Deseaba respetar la promesa que había hecho frente a la tumba de su madre, de ocuparse de los niños desamparados. En el Consejo Nacional de Educación preguntó donde había más chicos sin instrucción. Le respondieron que en “Tierra del Fuego”, pero Morris respondió que eso quedaba demasiado lejos para él. Lo que ignoraba que ese era el nombre con el que se conocía a Palermo, un barrio con peligrosos descampados, demasiada pobreza y con muchos niños a quienes atender.
En junio de 1898 alquiló una casa en Güemes y Uriarte, donde 18 chicos de diferentes edades fueron los alumnos de la primera de las 32 escuelas evangélicas que fundaría. Todos los chicos tenían algo en común: eran vagabundos, nadie se ocupaba de ellos. Morris les daba educación y los alimentaba.
No fueron fáciles los comienzos, le costó ganarse la confianza de esos jóvenes que crecían en las calles a los golpes. Un matrimonio lo ayudaba.
No se quedó quieto. Logró la colaboración de personalidades como Bartolomé Mitre y Marcelo T. de Alvear. El presidente Roque Sáenz Peña fue quien le otorgó la personería jurídica a su institución.
Sus escuelas, solo para niños humildes, tenían desde jardín de infantes hasta sexto grado. A los chicos se les proveía de útiles y de ropa, especialmente guardapolvo y calzado. Además Morris, a quien solían adosarle “el míster”, abrió establecimientos donde se enseñaba telegrafía, artes y oficios, dactilografía y taquigrafía, comercio e idiomas, y para las mujeres corte y confección. Asimismo, había habilitado escuelas nocturnas también con diferentes cursos.

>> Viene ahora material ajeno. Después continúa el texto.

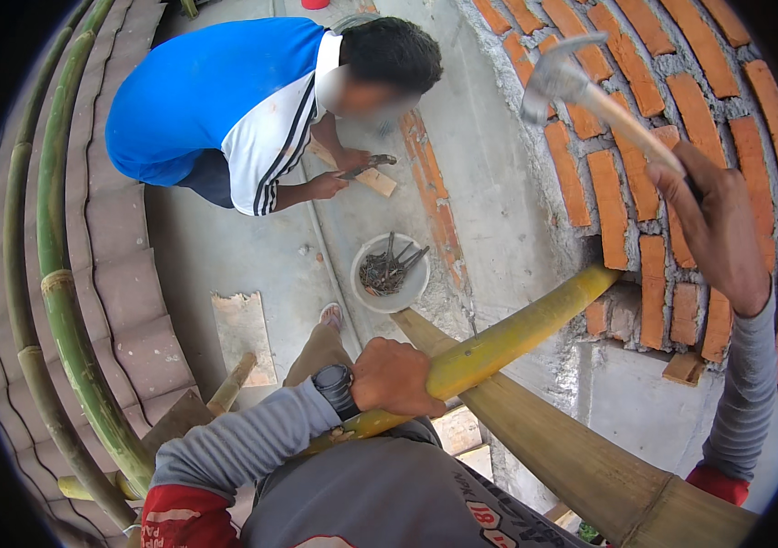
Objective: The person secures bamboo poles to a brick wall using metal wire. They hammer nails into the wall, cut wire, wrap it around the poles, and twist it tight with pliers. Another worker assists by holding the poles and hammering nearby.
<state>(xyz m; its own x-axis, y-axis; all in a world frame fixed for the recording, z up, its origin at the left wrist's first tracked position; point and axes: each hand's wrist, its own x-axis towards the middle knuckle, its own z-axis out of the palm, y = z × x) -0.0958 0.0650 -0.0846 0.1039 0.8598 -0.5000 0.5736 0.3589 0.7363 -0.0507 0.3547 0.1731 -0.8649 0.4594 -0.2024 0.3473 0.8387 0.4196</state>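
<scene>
My right hand is raised at the right, wrapped round the wooden handle of a claw hammer with its metal head up in front of the brick wall. Closed over a yellow bamboo pole is my left hand, with a dark watch on the wrist. The pole's far end sits in a gap in the bricks. A thin nail stands up at the pole, to the right of my left hand. Beneath the pole, crossing it, runs a wide flat bamboo or wooden length.
A white bucket holding nails and dark rods stands ahead. Beyond it a crouching person grips a dark tool over a wooden piece. Green bamboo poles curve along the tiled roof at left. The brick wall rises right.
</scene>
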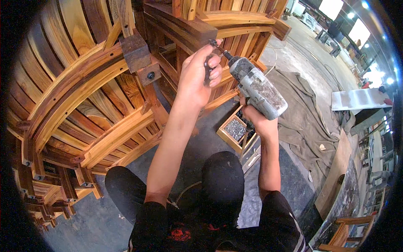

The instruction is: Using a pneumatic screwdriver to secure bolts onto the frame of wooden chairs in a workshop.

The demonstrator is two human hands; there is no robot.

“El hombre que resuelve ser humilde tiene el espíritu de un héroe”, decía. El número de establecimientos, tanto para varones como para mujeres, crecía progresivamente.
En el Hogar “El Alba”, fundado por 1925, se daba acogida a centenares de chicos abandonados o huérfanos, y en los talleres que había montado de artes y oficios, se fabricaban los pizarrones, pupitres, mesas y diversos muebles para las escuelas. El taller, cuya entrada estaba sobre avenida Santa Fe, tenía la leyenda “El hombre libre es el esclavo de su deber”. También se editaba la revista “Albores”.

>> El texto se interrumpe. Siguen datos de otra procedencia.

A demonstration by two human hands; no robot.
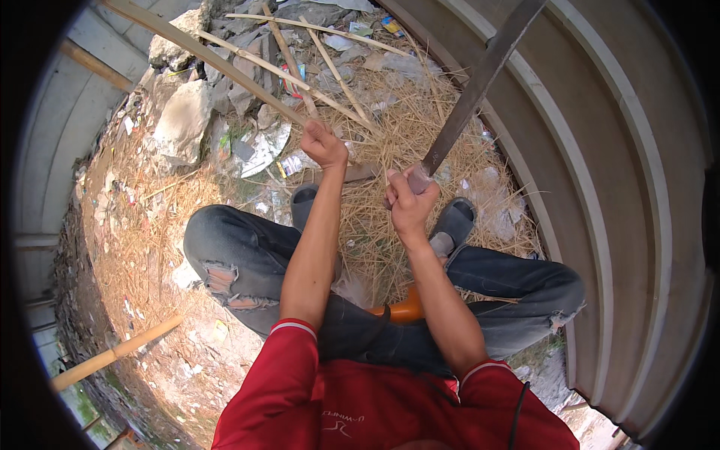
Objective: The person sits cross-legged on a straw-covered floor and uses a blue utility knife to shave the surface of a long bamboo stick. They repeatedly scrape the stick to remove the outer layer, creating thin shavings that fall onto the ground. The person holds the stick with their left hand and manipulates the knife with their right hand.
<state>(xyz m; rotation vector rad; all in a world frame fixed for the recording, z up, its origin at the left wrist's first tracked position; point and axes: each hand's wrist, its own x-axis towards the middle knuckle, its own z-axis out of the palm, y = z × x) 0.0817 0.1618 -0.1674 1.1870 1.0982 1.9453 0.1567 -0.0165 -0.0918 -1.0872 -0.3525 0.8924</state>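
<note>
**Bamboo splitting: pole held, blade raised, cut not yet begun**

1. Operator position. The person sits low on an orange seat (401, 309), knees spread, both feet in grey sandals (454, 220) on a floor of straw-like shavings (390, 127).

2. Right hand. The right hand (409, 196) is closed tight round the handle of a long knife (472, 90). The blade rises up and away to the right, its upper end leaving the frame. It stands clear of the pole; no contact between edge and bamboo is visible.

3. Left hand. The left hand (322, 144) is clamped on the near end of a bamboo pole (202, 52). The pole runs from this hand up and to the left, over the rubble, its far end out of view.

4. Work done. Judged from the floor, much cutting is already complete: shavings cover the ground between and beyond the feet, and several thin split strips (300, 67) lie crossed beyond the left hand. The held pole appears whole along its visible length; whether its near end is already notched cannot be told, as the hand covers it.

5. Work left. The held pole has, by appearance, yet to be split. A further pole (112, 352) lies untouched at lower left, well apart from both hands.

6. Surroundings. Broken stones (184, 120) and scattered litter lie beyond the strips. A ribbed metal wall (600, 187) curves along the right side.
</note>
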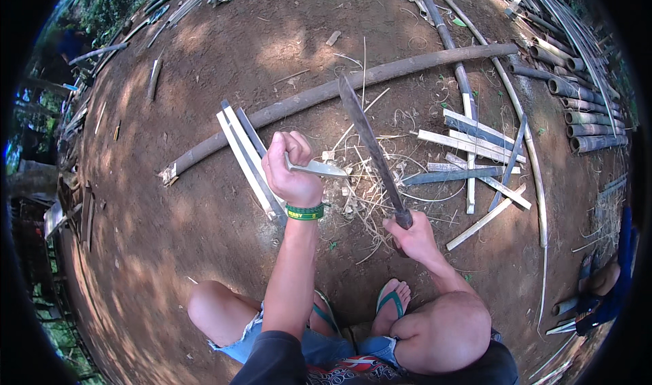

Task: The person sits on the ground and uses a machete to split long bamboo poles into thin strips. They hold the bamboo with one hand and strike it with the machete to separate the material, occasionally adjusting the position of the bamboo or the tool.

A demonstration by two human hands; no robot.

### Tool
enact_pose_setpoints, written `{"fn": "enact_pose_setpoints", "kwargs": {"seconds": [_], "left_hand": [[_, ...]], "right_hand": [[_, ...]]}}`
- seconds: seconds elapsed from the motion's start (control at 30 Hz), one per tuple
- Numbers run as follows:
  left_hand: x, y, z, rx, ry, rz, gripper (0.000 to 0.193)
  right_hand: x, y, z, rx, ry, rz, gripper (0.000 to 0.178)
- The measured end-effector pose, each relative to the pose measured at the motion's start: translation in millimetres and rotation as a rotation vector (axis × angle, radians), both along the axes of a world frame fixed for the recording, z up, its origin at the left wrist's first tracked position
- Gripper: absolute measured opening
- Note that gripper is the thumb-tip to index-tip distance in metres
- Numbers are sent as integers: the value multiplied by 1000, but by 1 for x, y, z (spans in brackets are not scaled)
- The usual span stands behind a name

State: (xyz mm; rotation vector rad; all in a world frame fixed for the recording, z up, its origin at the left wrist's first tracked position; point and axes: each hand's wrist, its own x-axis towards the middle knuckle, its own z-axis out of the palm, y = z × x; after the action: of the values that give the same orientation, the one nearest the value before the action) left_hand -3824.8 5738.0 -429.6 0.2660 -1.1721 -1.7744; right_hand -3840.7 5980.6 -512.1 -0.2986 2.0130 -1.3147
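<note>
My left hand (293, 171) is closed round a short, pale, flat piece that looks like a bamboo strip (319, 169); its tapered end points right, toward the machete. In my right hand (415, 237) is the handle of a long, dark-bladed machete (372, 144), its blade slanting away and to the left. The blade passes just beyond the strip's tip; whether they touch I cannot tell. Below both lies a heap of thin curled shavings (360, 198) on the dirt. Several split bamboo slats (246, 161) lie beside my left hand.
A long pole (285, 106) lies across the ground ahead. More split slats (475, 140) are piled loosely at the right, near a long thin stick (526, 113). Thick bamboo poles (587, 116) are stacked at the far right. Another person's knee (603, 278) shows at the right edge.
</note>
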Motion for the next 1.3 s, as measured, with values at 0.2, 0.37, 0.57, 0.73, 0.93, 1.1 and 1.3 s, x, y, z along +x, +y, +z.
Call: {"fn": "enact_pose_setpoints", "kwargs": {"seconds": [0.2,0.37,0.57,0.73,0.93,1.1,1.3], "left_hand": [[-16,-3,10,48,-42,23,39],[0,-19,1,104,32,1,40],[27,-34,-13,122,119,-24,41],[26,-32,-12,153,129,-57,41],[33,-40,-18,163,37,4,38],[36,-38,41,158,172,42,37],[53,-11,138,30,542,87,36]], "right_hand": [[24,24,-117,227,360,19,28],[-2,40,-137,114,-769,4,26],[6,13,-67,110,-268,43,31],[26,9,-79,8,277,-99,33],[6,23,-102,385,-164,124,34],[-31,2,8,45,-146,50,34],[-73,-54,110,-355,-206,67,17]]}}
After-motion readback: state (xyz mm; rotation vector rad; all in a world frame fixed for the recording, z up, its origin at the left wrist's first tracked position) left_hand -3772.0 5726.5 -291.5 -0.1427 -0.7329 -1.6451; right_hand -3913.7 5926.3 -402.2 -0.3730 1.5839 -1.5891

Junto con la escuela, abrió el templo anglicano de San Pablo, sobre la calle Charcas al 4700 y dividía sus días entre la asistencia a los niños y el predicar, con su característica cartera bajo el brazo no solo en el barrio, sino que además asistía a la Penitenciaría Nacional que se levantaba donde ahora está el parque Las Heras.
Las escuelas comenzaron a multiplicarse y con el correr de los años eran los ex alumnos que integraban el plantel docente o que se ocupaban de diversas tareas. A los chicos se los educaba, alimentaba, vestía y recibían asistencia médica. “El pueblo más noble es aquel que mejor cuida y educa a sus niños”, señalaba.
Siempre se necesitaba dinero, ya que solo en ropa, en 1928, se gastaba 200 mil pesos, y los gastos totales pasaban los 700 millones de pesos.
En la década del treinta, los apoyos menguaron al mismo ritmo que la salud de Morris empeoraba. Decidió visitar su pueblo natal, y desde allí continuó escribiendo a Buenos Aires para que continuasen reclamando al gobierno los subsidios atrasados. Falleció el 15 de septiembre de 1932. Tenía 64 años.
El 29 de diciembre de 1945 se estrenó la película “Cuando en el cielo pasen lista”, donde Narciso Ibáñez Menta se puso en la piel de Morris.
Una localidad de Hurlingham lleva su nombre, hay un monumento en los bosques de Palermo que lo recuerda, además de calles, escuelas y plazas. Es que hay motivo para que eso suceda, ya que William Morris se había ganado, en buena ley, un lugar de privilegio en esa lista reservada para las almas nobles.